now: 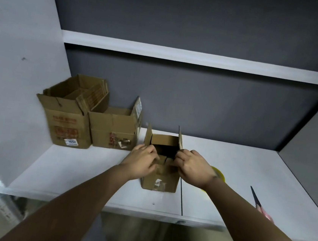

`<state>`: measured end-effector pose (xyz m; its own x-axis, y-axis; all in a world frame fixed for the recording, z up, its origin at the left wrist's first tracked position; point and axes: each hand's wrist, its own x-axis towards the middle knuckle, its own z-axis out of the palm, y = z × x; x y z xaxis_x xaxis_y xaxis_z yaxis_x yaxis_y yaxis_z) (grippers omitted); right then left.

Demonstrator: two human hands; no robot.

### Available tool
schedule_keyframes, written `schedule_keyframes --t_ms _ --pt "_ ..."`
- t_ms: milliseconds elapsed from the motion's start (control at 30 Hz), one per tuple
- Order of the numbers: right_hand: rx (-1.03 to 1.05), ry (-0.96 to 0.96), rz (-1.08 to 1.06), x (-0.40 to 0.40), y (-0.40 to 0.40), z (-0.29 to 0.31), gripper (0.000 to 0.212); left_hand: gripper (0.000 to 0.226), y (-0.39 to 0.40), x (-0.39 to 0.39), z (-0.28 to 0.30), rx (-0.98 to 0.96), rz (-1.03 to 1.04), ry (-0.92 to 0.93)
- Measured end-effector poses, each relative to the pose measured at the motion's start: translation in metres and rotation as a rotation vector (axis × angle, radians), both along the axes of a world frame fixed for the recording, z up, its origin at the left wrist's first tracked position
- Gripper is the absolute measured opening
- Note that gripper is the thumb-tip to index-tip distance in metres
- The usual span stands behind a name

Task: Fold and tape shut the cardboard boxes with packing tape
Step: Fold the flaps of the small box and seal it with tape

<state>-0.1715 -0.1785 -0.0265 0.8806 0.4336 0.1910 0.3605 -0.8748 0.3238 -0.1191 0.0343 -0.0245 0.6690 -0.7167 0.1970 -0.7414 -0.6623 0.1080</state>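
A small brown cardboard box (160,182) stands on the white shelf (228,168), its top open and dark inside. Its left and right side flaps stick upright. My left hand (143,161) grips the near flap at the left of the opening, fingers curled over its edge. My right hand (192,168) grips the same near edge at the right. A yellow roll of packing tape (219,174) lies just right of the box, mostly hidden behind my right wrist.
Two larger open cardboard boxes (68,122) (114,129) stand at the back left against the wall. Scissors (257,203) with a pink handle lie on the shelf at the right. A second shelf (200,58) runs overhead. The shelf's front edge is near my forearms.
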Motion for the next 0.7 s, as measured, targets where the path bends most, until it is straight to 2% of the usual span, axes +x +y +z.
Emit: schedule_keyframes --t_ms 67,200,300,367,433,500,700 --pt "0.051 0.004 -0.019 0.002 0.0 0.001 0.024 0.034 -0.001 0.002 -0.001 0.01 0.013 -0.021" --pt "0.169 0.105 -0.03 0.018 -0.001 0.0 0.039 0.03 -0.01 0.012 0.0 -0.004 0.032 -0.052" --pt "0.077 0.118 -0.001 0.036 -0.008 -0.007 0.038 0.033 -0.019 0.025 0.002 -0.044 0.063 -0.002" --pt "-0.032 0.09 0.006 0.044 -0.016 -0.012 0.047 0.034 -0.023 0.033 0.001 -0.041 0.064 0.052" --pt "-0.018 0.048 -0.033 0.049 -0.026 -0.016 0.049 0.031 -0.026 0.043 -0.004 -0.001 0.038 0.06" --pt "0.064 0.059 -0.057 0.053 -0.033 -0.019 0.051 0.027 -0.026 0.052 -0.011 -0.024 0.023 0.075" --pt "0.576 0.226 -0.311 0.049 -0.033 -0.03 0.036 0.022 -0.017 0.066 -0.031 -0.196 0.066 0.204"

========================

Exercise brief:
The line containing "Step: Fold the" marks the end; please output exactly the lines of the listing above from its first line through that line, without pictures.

Your solution:
now: 

`<state>`: measured end-effector pose (xyz m; its own x-axis, y-axis; all in a world frame fixed for the recording, z up, its origin at the left wrist's first tracked position; point and axes: each hand's wrist, its own x-axis towards the middle knuckle, its own z-axis out of the palm, y = z × x; x y z xaxis_x xaxis_y xaxis_z yaxis_x yaxis_y yaxis_z) (grippers omitted); right then left.

Demonstrator: two human hands; no robot.

### Available tool
schedule_keyframes, written `schedule_keyframes --t_ms _ --pt "_ ..."`
- t_ms: milliseconds elapsed from the motion's start (control at 30 Hz), one per tuple
- Order of the numbers: right_hand: rx (-1.03 to 1.05), ry (-0.96 to 0.96), rz (-1.08 to 1.06), x (-0.40 to 0.40), y (-0.40 to 0.40), z (-0.29 to 0.31), gripper (0.000 to 0.212); left_hand: gripper (0.000 to 0.226), y (-0.39 to 0.40), x (-0.39 to 0.39), z (-0.28 to 0.30), rx (-0.98 to 0.96), rz (-1.03 to 1.04), ry (-0.92 to 0.93)
- Measured end-effector poses, each relative to the pose measured at the motion's start: translation in metres and rotation as a rotation vector (axis × angle, radians), both along the axes of a world frame fixed for the recording, z up, its origin at the left wrist's first tracked position
- Gripper is the absolute measured opening
- Note that gripper is the thumb-tip to index-tip distance in metres
- The usual span stands behind a name

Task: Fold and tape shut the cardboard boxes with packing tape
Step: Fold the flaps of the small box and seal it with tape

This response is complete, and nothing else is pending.